● **Exercise aim**
Here is the task for the records below: repeat exactly the lines from the one with "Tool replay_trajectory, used" to the one with "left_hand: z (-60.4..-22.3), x", both included, and nothing else.

:: Data in this exercise

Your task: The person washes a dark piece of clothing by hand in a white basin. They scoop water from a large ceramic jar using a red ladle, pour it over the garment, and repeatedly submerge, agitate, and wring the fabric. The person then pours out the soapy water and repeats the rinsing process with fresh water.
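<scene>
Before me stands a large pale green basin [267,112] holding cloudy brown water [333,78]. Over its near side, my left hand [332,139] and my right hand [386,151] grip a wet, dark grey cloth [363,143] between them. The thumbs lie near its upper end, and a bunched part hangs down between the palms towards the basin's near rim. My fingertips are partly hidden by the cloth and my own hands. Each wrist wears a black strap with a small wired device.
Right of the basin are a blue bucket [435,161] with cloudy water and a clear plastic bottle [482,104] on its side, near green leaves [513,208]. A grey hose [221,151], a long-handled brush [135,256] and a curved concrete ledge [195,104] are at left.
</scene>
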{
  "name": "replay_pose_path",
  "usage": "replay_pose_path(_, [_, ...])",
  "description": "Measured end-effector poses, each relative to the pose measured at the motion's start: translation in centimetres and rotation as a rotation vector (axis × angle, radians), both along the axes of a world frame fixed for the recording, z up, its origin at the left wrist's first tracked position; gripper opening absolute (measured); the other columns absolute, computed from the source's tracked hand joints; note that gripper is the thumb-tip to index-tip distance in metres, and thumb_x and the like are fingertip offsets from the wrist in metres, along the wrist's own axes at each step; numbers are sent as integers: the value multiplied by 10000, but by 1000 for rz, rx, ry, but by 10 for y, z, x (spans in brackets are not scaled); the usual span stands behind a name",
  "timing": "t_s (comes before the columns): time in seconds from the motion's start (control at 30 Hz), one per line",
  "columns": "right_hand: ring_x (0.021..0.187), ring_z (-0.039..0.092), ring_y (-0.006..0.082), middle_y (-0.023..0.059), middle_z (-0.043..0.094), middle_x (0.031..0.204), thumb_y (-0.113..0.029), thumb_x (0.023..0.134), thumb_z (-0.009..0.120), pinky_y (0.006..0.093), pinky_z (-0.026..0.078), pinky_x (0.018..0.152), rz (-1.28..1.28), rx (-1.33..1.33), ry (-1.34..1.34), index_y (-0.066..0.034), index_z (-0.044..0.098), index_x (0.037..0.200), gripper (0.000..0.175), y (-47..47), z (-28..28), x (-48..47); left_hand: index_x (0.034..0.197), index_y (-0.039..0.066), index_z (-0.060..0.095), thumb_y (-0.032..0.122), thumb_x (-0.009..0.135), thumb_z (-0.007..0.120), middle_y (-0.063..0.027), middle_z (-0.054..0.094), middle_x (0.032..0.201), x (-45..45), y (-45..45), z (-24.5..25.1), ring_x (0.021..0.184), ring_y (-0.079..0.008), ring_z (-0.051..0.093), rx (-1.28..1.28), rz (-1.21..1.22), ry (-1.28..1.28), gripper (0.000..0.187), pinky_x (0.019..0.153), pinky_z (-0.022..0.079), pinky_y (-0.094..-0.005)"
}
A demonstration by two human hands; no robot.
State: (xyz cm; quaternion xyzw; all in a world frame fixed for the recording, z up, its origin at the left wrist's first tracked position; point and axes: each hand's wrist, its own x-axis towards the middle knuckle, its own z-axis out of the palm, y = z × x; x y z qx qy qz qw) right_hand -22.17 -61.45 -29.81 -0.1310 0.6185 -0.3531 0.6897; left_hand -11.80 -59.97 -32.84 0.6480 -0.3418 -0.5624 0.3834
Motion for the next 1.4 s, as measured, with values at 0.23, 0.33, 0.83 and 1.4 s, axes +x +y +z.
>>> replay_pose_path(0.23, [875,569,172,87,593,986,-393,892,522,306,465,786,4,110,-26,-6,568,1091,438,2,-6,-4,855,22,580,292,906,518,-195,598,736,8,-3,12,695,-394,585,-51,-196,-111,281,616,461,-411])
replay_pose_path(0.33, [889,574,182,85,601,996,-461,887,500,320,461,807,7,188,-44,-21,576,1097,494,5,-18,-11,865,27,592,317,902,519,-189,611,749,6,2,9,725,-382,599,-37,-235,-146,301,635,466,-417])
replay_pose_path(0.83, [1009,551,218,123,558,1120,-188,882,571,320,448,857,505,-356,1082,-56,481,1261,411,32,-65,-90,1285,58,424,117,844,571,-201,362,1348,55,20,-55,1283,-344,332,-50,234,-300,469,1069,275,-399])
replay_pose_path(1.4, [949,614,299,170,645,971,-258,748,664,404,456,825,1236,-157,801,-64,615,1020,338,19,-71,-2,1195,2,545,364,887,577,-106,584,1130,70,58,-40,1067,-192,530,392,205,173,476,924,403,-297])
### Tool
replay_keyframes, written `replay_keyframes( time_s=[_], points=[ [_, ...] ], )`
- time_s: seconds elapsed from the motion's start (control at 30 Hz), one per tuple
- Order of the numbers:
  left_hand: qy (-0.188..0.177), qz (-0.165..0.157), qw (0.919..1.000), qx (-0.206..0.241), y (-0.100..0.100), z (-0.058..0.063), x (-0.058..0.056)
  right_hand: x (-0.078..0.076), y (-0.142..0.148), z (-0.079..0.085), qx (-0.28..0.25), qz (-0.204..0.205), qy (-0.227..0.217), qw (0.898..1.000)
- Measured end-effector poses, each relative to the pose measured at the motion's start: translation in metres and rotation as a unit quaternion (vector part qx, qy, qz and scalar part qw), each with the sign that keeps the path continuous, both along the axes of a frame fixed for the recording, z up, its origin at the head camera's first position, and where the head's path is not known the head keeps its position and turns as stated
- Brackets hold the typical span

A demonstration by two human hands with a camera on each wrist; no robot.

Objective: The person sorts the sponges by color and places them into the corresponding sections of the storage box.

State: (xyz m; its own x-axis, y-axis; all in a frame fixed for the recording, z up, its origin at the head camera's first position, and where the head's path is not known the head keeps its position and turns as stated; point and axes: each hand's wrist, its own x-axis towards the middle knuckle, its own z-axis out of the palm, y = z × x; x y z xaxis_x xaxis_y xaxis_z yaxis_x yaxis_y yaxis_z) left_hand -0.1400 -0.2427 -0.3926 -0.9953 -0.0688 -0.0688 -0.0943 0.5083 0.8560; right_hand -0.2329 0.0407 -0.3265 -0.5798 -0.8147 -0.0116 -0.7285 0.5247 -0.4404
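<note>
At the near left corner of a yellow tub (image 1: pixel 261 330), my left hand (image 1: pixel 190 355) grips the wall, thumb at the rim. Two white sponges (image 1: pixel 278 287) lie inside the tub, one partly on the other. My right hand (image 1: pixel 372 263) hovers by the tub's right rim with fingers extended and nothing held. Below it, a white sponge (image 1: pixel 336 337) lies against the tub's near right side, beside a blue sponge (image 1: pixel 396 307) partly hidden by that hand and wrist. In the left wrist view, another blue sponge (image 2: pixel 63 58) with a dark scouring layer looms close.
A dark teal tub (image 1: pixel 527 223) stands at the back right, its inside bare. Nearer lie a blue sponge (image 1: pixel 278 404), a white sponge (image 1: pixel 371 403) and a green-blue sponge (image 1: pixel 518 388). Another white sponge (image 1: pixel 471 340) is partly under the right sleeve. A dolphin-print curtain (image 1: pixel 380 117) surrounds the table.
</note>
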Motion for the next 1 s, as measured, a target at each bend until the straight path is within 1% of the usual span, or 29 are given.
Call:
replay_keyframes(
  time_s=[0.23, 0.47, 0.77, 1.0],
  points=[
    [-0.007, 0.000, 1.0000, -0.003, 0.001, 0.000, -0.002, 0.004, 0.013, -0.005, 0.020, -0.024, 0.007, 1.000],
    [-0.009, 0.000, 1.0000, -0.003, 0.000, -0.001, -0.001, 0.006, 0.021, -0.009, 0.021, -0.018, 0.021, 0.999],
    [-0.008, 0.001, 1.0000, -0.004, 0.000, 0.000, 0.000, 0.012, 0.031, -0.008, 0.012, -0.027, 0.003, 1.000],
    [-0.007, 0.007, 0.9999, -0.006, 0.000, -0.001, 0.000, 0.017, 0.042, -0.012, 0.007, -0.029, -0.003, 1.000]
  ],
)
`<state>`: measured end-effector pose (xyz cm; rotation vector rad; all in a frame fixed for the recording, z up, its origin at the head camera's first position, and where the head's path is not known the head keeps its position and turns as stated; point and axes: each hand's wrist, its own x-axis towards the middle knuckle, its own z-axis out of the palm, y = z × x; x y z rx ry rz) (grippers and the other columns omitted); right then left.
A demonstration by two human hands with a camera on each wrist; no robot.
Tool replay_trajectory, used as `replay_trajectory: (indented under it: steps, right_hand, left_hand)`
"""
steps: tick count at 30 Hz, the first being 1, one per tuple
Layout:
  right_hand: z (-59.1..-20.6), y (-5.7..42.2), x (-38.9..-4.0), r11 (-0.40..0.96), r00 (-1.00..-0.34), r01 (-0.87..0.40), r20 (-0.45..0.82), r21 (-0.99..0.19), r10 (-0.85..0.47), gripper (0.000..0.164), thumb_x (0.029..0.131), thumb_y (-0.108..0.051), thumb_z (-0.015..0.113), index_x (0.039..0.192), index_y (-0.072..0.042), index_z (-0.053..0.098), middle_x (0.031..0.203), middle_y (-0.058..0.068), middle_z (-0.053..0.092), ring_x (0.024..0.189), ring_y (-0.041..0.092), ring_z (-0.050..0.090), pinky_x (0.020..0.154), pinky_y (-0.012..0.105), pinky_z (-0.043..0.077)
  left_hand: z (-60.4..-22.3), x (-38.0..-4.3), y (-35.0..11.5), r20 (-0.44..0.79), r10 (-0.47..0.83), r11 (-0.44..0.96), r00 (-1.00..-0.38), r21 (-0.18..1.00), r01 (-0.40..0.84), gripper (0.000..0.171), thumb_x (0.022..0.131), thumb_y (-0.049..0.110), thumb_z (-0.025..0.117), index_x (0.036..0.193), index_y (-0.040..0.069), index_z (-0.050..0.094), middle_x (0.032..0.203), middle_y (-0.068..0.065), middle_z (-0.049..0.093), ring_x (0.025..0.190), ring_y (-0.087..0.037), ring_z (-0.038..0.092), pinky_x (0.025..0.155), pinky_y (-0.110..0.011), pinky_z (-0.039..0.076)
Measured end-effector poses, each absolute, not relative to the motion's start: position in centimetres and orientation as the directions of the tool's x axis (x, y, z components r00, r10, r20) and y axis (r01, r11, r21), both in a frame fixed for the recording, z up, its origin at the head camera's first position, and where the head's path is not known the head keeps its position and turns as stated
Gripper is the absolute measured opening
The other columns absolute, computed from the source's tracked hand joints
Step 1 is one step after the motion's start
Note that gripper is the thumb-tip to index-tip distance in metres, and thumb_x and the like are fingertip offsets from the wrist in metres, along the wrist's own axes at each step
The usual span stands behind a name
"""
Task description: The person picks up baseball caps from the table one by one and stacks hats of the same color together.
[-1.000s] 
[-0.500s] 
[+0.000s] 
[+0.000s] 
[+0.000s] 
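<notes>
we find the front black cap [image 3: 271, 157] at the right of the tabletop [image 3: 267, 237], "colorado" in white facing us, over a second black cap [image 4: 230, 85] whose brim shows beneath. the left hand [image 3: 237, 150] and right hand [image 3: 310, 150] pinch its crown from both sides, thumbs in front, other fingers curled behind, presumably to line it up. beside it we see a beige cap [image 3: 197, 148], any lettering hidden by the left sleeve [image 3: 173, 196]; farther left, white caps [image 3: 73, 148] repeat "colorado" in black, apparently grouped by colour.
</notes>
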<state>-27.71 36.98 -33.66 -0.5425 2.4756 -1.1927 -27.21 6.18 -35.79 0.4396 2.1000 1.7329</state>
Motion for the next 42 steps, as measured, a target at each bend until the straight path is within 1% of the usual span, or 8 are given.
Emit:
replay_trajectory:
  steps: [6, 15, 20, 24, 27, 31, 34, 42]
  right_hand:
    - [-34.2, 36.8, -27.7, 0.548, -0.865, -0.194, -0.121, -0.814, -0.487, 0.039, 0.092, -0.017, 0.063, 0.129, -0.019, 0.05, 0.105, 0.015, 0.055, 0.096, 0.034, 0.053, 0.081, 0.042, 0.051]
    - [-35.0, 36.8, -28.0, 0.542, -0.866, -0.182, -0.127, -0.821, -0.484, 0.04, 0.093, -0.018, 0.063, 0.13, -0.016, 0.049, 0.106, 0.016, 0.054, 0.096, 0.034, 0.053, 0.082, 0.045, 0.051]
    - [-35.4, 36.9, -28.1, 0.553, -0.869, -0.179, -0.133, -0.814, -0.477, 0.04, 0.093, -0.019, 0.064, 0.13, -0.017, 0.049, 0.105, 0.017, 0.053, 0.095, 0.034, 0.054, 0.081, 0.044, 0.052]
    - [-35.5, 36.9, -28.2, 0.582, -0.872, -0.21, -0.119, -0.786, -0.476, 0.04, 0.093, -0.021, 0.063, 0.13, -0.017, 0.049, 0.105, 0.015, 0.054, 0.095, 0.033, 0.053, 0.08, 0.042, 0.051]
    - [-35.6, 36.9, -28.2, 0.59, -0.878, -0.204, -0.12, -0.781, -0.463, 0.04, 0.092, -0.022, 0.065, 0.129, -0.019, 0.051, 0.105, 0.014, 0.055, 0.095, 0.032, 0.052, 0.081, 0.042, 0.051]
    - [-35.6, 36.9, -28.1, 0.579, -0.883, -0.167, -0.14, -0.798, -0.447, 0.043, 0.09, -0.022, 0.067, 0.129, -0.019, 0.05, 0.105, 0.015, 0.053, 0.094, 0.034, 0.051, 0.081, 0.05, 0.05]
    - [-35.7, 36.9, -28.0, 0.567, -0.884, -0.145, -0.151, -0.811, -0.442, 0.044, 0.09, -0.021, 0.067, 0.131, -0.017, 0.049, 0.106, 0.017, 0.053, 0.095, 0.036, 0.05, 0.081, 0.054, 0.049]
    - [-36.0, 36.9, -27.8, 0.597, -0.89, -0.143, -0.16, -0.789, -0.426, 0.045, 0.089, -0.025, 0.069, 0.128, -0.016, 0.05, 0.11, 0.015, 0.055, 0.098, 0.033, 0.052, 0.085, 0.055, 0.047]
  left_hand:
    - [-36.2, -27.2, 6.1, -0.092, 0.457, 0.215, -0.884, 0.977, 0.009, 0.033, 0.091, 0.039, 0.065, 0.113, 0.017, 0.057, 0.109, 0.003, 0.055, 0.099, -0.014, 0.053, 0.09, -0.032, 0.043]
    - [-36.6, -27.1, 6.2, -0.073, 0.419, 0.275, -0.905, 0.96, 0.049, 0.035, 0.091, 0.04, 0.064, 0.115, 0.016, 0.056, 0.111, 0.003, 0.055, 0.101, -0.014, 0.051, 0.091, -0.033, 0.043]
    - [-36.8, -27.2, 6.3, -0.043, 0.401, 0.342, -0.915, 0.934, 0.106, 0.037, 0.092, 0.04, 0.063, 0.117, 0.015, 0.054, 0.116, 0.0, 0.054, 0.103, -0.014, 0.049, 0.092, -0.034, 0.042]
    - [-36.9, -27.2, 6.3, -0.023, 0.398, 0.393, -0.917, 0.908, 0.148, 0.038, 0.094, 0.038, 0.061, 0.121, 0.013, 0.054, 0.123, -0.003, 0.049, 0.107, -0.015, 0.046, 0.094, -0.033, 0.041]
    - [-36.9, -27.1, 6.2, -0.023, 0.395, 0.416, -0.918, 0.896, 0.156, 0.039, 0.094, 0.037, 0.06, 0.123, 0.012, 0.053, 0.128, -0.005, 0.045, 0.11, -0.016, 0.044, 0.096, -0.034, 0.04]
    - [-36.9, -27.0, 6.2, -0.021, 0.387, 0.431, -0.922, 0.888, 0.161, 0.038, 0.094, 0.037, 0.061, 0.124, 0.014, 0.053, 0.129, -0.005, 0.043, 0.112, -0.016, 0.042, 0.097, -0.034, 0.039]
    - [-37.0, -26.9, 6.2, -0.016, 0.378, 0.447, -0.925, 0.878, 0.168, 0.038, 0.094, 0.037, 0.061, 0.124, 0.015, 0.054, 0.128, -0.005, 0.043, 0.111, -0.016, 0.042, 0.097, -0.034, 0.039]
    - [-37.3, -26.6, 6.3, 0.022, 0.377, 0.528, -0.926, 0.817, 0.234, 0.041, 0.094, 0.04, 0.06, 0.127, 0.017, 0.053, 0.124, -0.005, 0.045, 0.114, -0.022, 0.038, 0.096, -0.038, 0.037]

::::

● **Answer to the exercise**
Tool replay_trajectory, used as `replay_trajectory: (indented under it: steps, right_hand, left_hand)`
"""
steps: tick count at 30 Hz, the first being 1, one per tuple
Layout:
  right_hand: z (-59.1..-20.6), y (-5.7..42.2), x (-38.9..-4.0), r11 (-0.40..0.96), r00 (-1.00..-0.34), r01 (-0.87..0.40), r20 (-0.45..0.82), r21 (-0.99..0.19), r10 (-0.85..0.47), gripper (0.000..0.164), thumb_x (0.029..0.131), thumb_y (-0.108..0.051), thumb_z (-0.015..0.113), index_x (0.039..0.192), index_y (-0.072..0.042), index_z (-0.053..0.098), middle_x (0.031..0.203), middle_y (-0.058..0.068), middle_z (-0.053..0.092), ring_x (0.024..0.189), ring_y (-0.041..0.092), ring_z (-0.050..0.090), pinky_x (0.020..0.154), pinky_y (-0.012..0.105), pinky_z (-0.043..0.077)
  left_hand: z (-60.4..-22.3), x (-38.0..-4.3), y (-35.0..11.5), r20 (-0.44..0.79), r10 (-0.47..0.83), r11 (-0.44..0.96), r00 (-1.00..-0.38), r21 (-0.18..1.00), r01 (-0.40..0.84), gripper (0.000..0.171), thumb_x (0.022..0.131), thumb_y (-0.049..0.110), thumb_z (-0.025..0.117), index_x (0.036..0.193), index_y (-0.040..0.069), index_z (-0.050..0.094), middle_x (0.032..0.203), middle_y (-0.068..0.065), middle_z (-0.049..0.093), ring_x (0.025..0.190), ring_y (-0.087..0.037), ring_z (-0.038..0.092), pinky_x (0.025..0.155), pinky_y (-0.110..0.011), pinky_z (-0.039..0.076)

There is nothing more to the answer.